Major Paul Becket – ehemals Lieutenant der Alacantor-Miliz – kommandierte das regimentseigene Jägerkontingent des 171. Um die vier überlebenden Jäger seiner Staffel hatte er inzwischen eine ansehnliche Truppe von zwei Staffeln à zwölf Jägern aufgebaut. Damit gehörte das 171. Regiment zu den wenigen Einheiten, die auf eigene Luftunterstützung bauen konnten.

Aufgrund ihrer Leistungen auf Alacantor wurde die Lufteinheit des Regiments sogar mit den neuen Executor-Luftjägern ausgestattet, einem neuen, rein atmosphärentauglichen Jäger, der jedoch enorm schlagkräftig war. Zwei Antriebsdüsen am Heck der Maschine machten ihn sehr schnell und wendig. Mit einem Laser unter dem Cockpit, einem Mehrfachraketenwerfer unter jeder Tragfläche, einem schweren MG in jeder Tragfläche und Aufhängungen für vier Raketen unter jeder Tragfläche brauchte er sich vor keinem Gefecht zu fürchten. Die Executor-Klasse war entwickelt worden, um die Jägerpiloten der Flotte zu entlasten und vor allem die Miliz mit einer Kampfkraft in der Luft auszustatten, die es ihnen gestattete, auf eigenen Beinen zu stehen. Der Executor war in der Lage, es sogar mit Reapern in einem ausgeglichenen Duell aufzunehmen, eine Fähigkeit, mit der sich normalerweise kein atmosphärentauglicher Jäger brüsten konnte.

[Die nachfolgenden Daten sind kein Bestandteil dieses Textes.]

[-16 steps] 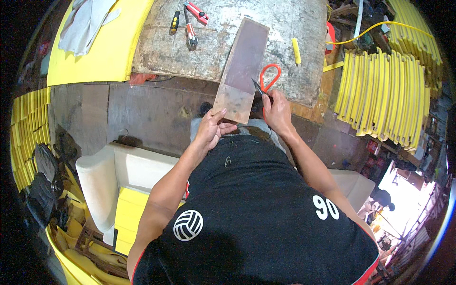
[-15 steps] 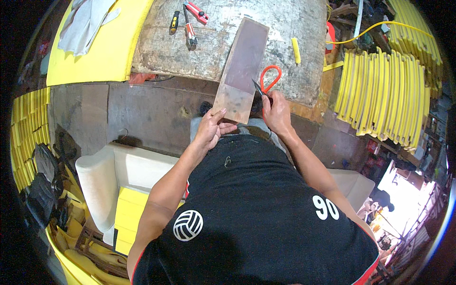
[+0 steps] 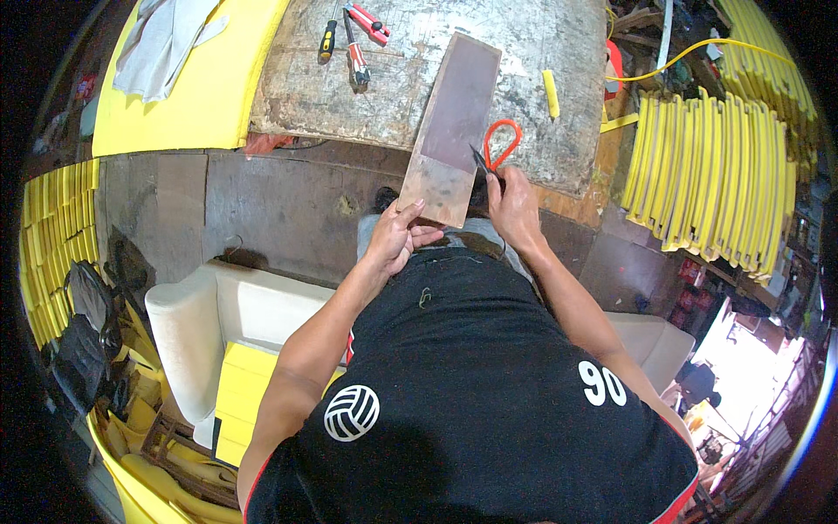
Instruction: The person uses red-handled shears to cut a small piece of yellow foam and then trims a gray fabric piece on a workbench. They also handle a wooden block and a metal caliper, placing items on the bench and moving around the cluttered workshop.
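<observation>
A long, flat wooden board (image 3: pixel 458 105) slopes from the workbench toward my body. Most of its face is a smooth grey-purple, with a paler, spotted part at the near end. My left hand (image 3: pixel 394 236) grips that near end, thumb on top and fingers underneath. In my right hand (image 3: pixel 515 208) is a pair of scissors (image 3: pixel 488 145) with red-orange handles and dark blades. The blade tip points left and lies at the board's right edge; whether it touches is unclear. My fingers partly hide the scissors.
On the worn workbench (image 3: pixel 323 105) lie a yellow-black screwdriver (image 3: pixel 327 40), a red-handled tool (image 3: pixel 357 59), a red cutter (image 3: pixel 367 24) and a yellow strip (image 3: pixel 551 93). Yellow foam (image 3: pixel 196 96) with a grey cloth (image 3: pixel 166 48) is at left, stacked yellow pieces (image 3: pixel 711 170) at right, a cream sofa (image 3: pixel 183 332) behind.
The whole picture has shifted slightly to the right. My hands, the board and the scissors keep nearly the same arrangement.
</observation>
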`<state>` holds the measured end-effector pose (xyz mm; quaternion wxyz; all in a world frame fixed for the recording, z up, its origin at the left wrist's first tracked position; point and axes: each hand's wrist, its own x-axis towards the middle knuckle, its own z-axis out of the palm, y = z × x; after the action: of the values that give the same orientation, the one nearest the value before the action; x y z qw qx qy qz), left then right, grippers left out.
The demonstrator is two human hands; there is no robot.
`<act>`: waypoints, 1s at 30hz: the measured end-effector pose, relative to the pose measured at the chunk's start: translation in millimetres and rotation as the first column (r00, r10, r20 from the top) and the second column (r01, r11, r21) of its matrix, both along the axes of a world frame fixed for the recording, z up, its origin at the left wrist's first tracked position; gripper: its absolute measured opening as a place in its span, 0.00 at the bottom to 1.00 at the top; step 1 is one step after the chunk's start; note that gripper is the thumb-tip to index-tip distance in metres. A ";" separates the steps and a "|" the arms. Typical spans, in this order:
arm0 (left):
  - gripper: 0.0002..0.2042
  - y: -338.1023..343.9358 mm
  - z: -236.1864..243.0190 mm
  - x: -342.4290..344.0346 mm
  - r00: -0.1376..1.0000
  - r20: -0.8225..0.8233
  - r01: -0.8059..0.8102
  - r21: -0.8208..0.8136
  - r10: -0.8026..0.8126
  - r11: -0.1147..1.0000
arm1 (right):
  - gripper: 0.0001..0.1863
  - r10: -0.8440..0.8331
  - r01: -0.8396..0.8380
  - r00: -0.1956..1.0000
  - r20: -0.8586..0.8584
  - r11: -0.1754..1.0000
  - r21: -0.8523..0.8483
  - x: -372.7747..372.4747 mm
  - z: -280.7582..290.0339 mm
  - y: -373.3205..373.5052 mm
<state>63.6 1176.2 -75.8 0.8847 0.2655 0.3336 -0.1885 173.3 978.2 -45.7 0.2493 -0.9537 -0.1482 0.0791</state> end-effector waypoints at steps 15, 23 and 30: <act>0.18 0.2 2.3 -1.0 1.000 -0.015 -0.009 -0.020 0.009 1.000 | 0.10 -0.038 0.036 0.999 0.024 0.998 0.047 6.3 -7.1 7.0; 0.18 -0.5 8.1 -4.7 0.999 -0.048 0.002 -0.021 -0.003 1.000 | 0.10 -0.028 0.031 0.998 -0.062 0.998 0.055 -4.7 11.2 -1.9; 0.18 1.2 -6.0 -5.2 0.999 -0.033 0.022 -0.052 -0.023 0.998 | 0.10 -0.019 0.017 0.996 0.088 1.000 0.024 27.9 -13.1 16.8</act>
<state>58.4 1177.4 -81.8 0.8834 0.2432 0.3403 -0.2113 201.2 995.0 -58.8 0.2542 -0.9547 -0.1514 0.0330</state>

Die vierundzwanzig Jäger des Regiments waren in Hangars an Steuer- respektive Backbord des Großraumtruppentransporters untergebracht und waren in der Lage, binnen weniger Minuten zu starten.

»Colonel«, begrüßte Delaney ihn, kaum dass er dem Trio gegenüberstand.

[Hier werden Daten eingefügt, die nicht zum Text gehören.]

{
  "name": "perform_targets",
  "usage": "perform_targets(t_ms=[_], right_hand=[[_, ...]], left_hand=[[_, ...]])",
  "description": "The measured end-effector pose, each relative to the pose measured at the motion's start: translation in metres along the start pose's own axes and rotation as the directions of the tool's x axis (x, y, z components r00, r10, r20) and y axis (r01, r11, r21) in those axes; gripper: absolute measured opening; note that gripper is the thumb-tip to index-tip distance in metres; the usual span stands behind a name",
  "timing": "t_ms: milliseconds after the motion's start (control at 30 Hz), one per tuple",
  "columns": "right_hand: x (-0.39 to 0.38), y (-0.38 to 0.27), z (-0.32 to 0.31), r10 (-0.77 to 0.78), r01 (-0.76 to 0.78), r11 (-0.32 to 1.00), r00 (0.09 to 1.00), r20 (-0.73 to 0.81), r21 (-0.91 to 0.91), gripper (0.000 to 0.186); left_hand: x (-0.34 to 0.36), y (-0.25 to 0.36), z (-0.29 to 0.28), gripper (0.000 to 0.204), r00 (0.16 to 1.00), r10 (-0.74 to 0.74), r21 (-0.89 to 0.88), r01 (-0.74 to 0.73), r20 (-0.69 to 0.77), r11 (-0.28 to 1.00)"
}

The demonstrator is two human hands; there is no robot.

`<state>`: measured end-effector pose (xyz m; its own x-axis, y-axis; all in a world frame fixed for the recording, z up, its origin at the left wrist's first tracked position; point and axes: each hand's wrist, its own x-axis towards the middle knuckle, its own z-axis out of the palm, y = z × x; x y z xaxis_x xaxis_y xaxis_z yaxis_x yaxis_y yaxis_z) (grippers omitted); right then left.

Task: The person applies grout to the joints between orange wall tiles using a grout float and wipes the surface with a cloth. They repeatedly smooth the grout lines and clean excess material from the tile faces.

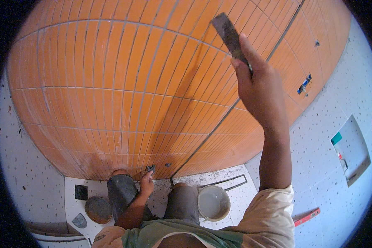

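Observation:
My right hand (263,93) is raised in front of the orange tiled wall (111,62), fingers closed round a flat, dark-bladed scraper (226,33). The blade points up and left over the narrow tile strips and their grey joints; whether it touches the wall I cannot tell. Low down, beside my knee, my left hand (146,185) is closed near the wall's foot. A small dark piece (150,168) shows at its fingertips, too small to name. A dark, wider joint (219,124) runs slantwise down the wall.
On the speckled floor stand a bucket of greyish liquid (227,206) at right and a round dark pan (98,209) at left, near a square drain (81,191) and a grey pointed plate (79,220). A red spirit level (307,217), wall niche (361,165) and blue-marked fitting (304,84) are right.

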<state>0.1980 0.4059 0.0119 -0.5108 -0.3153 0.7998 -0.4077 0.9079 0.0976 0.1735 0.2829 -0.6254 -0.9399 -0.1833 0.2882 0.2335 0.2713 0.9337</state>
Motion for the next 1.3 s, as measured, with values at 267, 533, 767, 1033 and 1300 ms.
perform_targets(t_ms=[267, 533, 767, 1033, 1300], right_hand=[[0.002, -0.014, -0.001, 0.008, -0.008, 0.998, 1.000, -0.002, 0.055, 0.042], [-0.005, -0.004, 0.023, -0.236, 0.227, 0.960, 0.971, 0.038, 0.161, 0.045], [-0.062, -0.004, 0.009, 0.156, -0.197, 0.891, 0.979, 0.131, 0.410, 0.047], [-0.077, 0.005, 0.013, 0.278, -0.302, 0.765, 0.952, 0.132, 0.569, 0.049], [-0.096, 0.023, 0.016, 0.285, -0.307, 0.705, 0.948, 0.141, 0.639, 0.050]], left_hand=[[0.002, 0.002, 0.004, 0.038, 0.999, -0.055, 0.015, 0.055, -0.001, 0.998], [-0.002, 0.012, -0.004, 0.036, 1.000, 0.004, -0.038, -0.004, 0.004, 0.999], [0.003, 0.156, -0.069, 0.032, 0.842, 0.426, 0.221, -0.370, -0.331, 0.902], [0.170, 0.292, -0.163, 0.039, 0.391, 0.814, 0.805, -0.241, -0.430, 0.542], [0.198, 0.226, -0.298, 0.046, 0.266, 0.651, 0.682, 0.038, -0.711, 0.730]])
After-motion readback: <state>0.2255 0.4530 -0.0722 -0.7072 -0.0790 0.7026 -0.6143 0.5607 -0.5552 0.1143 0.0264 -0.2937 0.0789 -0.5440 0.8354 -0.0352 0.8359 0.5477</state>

»Meine Dame, meine Herren«, lächelte Derek. »Gehen wir doch ein Stück.«

Die vier Soldaten bewegten sich gemütlichen Schrittes auf den Aufzug zu, der sie in die tieferen Ebenen des Schiffes bringen würde.

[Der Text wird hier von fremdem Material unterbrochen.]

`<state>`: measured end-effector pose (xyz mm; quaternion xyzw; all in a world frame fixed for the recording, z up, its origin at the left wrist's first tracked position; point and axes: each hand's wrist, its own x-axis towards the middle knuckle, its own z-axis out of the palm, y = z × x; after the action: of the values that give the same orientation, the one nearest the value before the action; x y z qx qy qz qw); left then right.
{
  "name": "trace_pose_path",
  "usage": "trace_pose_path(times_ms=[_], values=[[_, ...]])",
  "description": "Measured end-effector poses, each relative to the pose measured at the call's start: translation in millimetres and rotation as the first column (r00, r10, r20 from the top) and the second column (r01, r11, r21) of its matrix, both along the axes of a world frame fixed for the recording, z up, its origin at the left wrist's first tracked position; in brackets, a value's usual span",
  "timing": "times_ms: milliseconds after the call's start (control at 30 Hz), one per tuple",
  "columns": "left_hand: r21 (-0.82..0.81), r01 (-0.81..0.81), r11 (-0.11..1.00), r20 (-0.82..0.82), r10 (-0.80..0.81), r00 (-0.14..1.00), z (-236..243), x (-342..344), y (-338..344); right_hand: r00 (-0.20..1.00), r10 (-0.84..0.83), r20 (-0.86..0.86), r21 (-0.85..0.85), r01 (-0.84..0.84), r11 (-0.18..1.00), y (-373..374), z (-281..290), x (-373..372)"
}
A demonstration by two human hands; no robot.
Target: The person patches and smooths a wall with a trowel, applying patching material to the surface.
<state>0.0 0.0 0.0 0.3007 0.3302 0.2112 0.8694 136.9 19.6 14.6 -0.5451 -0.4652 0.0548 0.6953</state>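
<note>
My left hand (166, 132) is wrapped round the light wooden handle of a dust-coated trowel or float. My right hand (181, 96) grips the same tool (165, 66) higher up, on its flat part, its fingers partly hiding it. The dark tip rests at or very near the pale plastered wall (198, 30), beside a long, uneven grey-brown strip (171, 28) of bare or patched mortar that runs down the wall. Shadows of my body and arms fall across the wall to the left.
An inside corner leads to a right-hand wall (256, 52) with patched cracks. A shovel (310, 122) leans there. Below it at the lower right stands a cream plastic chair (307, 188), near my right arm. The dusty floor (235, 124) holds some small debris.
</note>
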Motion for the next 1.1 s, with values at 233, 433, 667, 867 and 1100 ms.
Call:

»Wie ist die Besprechung mit den hohen Tieren gelaufen?«, wollte Delaney wissen. Derek spürte dessen Ungeduld und konnte es ihm nicht verdenken.

»Den Erwartungen entsprechend. In drei Tagen geht es los.«

Delaney hätte um ein Haar einen Prim Kautabak auf das blanke Deck des Truppentransporters gespuckt, doch er hielt sich im letzten Augenblick zurück. »Das wurde auch langsam Zeit«, sagte er stattdessen.

»Ich schwöre, irgendwann gewöhne ich Ihnen das noch ab.«

»Viel Glück dabei«, beschied Delaney. MacAvoy und Becket grinsten sich bei dem Wortwechsel lediglich an.

»Aber Sie haben recht«, kam Derek schnell zum Thema zurück. »Endlich geht es los. Wird auch Zeit, dass wir uns Serena zurückholen. Die Slugs machen sich dort schon viel zu lange breit.« Er wandte sich halb über die Schulter um. »MacAvoy? General Garret wird einen Tag vor unserem Sprung nach Serena alle relevanten Geheimdienstberichte über unsere geplante Landezone hierher übermitteln. Ein Tag ist nicht viel Zeit zum Sichten, aber mehr kann ich Ihnen leider nicht geben.«

Die Unteroffizierin zuckte als Antwort ergeben mit den Achseln. »Muss reichen«, antwortete sie lapidar.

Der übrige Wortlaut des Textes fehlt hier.